- _How to complete this task_:
What lines below contain the string "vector"? List them all.
Records shown: Begin
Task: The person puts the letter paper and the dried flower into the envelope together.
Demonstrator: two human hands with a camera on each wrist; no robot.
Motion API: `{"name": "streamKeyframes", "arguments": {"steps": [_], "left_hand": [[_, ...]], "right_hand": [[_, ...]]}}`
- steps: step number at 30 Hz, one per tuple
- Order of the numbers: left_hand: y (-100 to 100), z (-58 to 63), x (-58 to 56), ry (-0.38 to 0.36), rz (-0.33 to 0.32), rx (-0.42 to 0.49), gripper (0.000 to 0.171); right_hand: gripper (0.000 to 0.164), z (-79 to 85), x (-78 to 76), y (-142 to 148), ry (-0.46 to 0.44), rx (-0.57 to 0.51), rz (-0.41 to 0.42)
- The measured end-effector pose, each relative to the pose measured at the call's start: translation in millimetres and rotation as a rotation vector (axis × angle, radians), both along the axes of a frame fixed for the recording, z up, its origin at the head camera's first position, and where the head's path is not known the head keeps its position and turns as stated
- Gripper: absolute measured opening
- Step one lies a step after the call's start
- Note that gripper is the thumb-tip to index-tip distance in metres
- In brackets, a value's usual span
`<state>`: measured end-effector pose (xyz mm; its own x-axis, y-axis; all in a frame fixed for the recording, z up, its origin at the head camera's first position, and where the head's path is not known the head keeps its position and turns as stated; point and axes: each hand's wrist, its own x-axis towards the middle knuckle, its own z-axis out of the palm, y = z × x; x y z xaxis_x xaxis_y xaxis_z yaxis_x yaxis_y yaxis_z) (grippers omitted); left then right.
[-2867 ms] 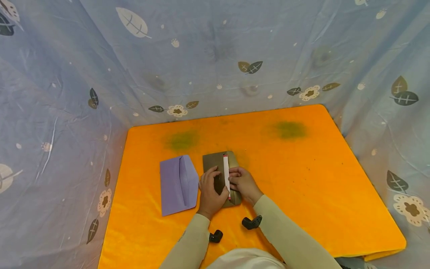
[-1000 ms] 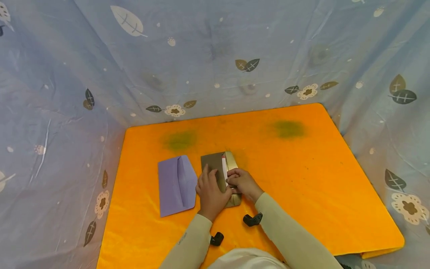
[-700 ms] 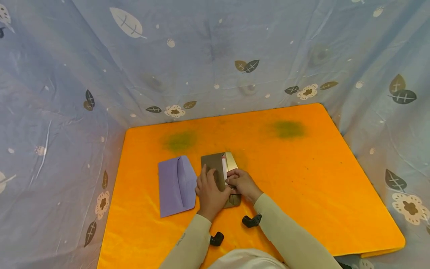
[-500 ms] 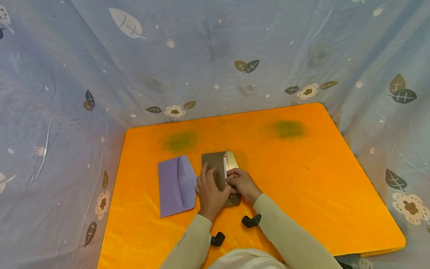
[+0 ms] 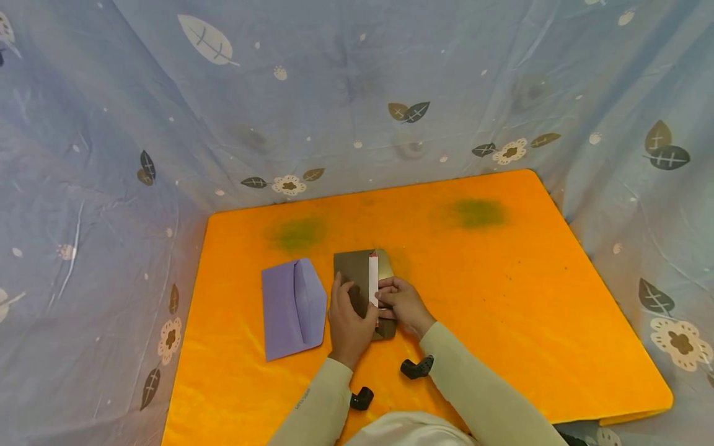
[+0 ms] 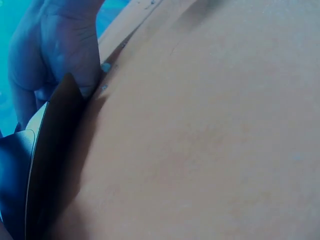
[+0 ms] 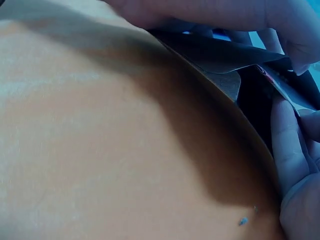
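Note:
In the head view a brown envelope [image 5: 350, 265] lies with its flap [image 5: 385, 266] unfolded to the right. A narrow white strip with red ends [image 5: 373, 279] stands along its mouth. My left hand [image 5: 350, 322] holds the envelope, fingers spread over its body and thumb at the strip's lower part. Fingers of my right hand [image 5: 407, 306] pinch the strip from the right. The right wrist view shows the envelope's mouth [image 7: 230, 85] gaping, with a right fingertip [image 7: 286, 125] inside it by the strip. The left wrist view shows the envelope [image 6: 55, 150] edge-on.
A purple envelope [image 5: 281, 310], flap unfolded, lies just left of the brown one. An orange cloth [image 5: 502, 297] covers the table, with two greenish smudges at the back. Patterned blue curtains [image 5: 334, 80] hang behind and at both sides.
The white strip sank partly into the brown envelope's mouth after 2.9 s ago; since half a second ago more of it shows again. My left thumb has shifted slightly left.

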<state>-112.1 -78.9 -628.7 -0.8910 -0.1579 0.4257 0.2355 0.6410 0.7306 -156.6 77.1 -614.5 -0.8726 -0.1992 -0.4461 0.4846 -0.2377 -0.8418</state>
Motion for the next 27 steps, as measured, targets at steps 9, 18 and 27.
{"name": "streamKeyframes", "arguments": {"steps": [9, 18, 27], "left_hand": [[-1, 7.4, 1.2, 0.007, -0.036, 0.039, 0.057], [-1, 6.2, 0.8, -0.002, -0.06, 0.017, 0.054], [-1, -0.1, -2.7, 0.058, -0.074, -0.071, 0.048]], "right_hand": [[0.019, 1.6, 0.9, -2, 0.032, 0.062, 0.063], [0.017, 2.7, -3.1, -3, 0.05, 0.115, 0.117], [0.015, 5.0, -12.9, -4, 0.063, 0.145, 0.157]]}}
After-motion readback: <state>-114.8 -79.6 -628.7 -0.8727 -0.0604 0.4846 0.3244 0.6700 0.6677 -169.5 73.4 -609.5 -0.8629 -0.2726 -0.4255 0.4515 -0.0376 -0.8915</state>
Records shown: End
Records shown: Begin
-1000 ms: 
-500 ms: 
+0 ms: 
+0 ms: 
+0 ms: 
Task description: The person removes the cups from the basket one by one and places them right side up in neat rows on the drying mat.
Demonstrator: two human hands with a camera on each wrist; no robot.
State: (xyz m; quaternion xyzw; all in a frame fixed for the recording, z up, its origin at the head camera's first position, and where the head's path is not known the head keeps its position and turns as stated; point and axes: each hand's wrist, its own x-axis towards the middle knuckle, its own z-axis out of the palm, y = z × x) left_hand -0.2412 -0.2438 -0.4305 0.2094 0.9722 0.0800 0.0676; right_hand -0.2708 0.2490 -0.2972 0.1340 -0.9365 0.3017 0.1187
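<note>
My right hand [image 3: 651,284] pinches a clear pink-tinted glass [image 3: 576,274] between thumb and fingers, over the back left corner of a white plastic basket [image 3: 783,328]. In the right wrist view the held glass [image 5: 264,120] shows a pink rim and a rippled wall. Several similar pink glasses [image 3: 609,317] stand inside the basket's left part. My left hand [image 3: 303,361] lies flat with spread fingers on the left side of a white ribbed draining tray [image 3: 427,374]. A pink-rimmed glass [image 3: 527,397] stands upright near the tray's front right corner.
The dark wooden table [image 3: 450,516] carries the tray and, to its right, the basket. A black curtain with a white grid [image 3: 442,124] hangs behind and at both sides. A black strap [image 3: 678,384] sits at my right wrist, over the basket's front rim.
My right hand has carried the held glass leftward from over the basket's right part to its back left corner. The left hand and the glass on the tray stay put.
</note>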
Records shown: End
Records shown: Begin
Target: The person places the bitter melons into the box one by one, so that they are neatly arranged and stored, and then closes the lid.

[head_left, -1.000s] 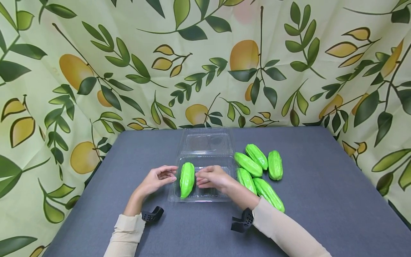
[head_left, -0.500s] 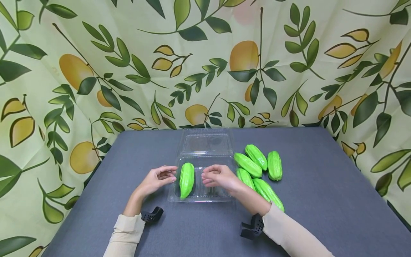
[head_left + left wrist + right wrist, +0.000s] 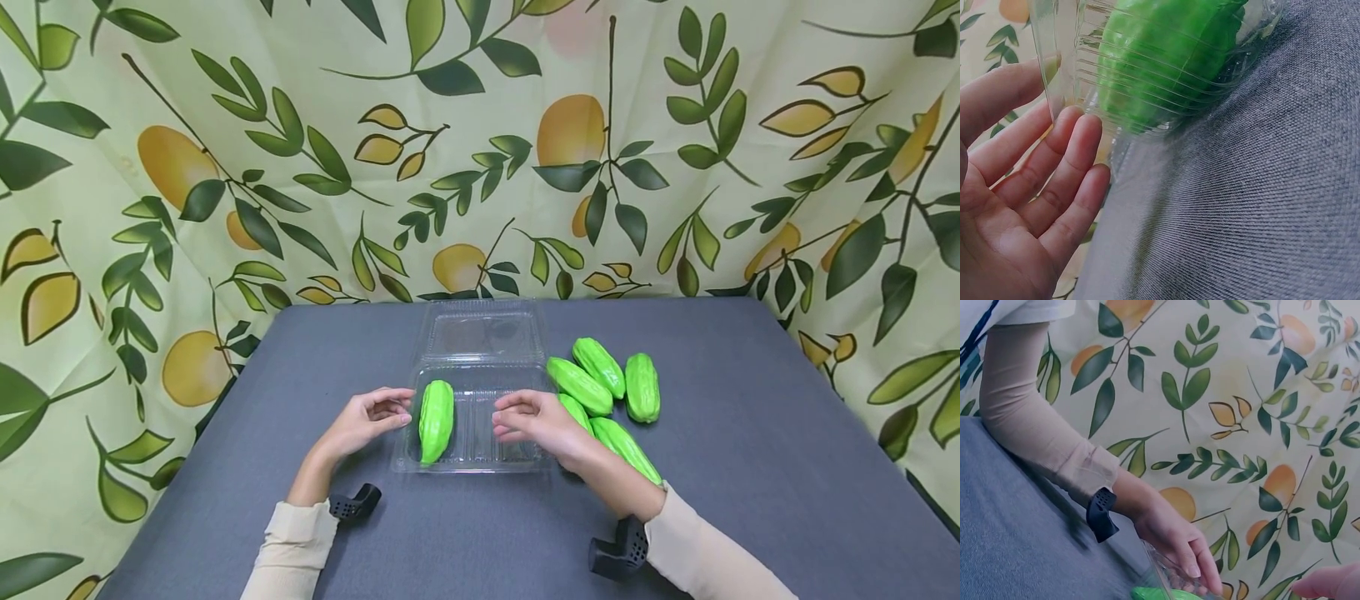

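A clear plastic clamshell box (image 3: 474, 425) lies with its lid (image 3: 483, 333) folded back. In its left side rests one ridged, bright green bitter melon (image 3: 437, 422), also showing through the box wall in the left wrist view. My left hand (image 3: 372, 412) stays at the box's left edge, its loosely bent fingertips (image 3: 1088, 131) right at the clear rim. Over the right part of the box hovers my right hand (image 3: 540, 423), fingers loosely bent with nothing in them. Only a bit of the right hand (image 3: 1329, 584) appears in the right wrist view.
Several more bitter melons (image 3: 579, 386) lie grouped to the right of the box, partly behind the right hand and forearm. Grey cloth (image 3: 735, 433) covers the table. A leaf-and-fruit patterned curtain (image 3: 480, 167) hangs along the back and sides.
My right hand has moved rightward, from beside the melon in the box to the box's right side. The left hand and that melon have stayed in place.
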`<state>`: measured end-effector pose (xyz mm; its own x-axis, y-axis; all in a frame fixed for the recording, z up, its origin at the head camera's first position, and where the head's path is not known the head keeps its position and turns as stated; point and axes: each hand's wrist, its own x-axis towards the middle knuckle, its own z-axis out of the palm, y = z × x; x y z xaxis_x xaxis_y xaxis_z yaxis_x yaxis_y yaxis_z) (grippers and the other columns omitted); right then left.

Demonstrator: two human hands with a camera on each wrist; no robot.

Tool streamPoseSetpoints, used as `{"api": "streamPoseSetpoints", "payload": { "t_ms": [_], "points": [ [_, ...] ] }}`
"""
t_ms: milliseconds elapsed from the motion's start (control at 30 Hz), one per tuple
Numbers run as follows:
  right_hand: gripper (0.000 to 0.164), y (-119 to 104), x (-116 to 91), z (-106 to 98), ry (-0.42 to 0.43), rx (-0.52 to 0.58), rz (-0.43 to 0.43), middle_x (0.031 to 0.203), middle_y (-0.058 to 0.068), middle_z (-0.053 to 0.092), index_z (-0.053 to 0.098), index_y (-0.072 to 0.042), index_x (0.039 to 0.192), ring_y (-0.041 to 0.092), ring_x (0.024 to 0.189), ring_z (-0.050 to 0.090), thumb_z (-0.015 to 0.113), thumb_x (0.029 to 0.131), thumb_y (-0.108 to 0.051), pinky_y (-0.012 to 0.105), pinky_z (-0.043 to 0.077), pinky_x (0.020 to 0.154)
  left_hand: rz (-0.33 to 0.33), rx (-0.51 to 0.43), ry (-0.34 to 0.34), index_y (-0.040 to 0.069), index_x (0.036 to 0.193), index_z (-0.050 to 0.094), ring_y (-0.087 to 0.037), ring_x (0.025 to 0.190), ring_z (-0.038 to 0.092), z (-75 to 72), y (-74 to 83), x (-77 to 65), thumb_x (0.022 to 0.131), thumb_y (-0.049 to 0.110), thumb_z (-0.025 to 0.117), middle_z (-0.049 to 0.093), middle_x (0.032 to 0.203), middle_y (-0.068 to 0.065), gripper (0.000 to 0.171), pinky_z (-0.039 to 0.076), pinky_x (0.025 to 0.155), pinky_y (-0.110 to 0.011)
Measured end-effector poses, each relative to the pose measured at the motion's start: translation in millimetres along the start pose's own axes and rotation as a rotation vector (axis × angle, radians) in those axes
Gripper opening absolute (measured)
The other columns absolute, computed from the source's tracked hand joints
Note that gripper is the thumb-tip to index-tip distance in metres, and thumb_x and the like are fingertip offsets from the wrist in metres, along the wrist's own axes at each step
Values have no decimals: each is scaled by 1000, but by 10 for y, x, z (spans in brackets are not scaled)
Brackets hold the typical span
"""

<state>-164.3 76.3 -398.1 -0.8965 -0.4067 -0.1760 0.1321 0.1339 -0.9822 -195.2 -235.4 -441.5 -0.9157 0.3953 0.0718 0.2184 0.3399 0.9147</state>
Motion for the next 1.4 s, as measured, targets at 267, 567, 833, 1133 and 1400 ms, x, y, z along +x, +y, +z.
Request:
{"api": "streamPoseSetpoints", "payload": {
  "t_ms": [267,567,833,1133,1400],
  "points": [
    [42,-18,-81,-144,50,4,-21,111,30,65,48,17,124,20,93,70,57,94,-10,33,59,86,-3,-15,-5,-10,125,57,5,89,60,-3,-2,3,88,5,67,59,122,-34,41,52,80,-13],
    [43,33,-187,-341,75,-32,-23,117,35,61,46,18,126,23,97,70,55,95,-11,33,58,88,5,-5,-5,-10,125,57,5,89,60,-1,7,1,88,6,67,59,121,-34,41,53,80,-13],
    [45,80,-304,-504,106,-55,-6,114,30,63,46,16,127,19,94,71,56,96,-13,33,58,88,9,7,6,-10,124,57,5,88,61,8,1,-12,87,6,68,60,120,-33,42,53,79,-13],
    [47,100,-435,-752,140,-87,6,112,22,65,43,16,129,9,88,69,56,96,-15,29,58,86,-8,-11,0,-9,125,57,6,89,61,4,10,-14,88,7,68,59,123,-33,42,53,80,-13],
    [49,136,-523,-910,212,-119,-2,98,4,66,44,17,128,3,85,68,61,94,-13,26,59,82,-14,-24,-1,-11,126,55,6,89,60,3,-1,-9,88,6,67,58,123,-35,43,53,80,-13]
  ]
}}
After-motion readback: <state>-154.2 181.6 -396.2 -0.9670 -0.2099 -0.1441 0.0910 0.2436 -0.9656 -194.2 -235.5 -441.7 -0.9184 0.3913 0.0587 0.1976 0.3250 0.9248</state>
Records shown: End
- _Problem solution_:
- The measured end-effector pose, each relative to the pose measured at the call's start: translation in millimetres and rotation as a rotation vector (axis × angle, radians), both along the axes of a frame fixed for the recording, z up, its origin at the head camera's first position, and where the head's path is not known the head keeps its position and turns as stated
Measured end-effector poses, each relative to the pose measured at the motion's start: translation in millimetres along the start pose's own axes and rotation as a rotation vector (axis × angle, radians) in those axes

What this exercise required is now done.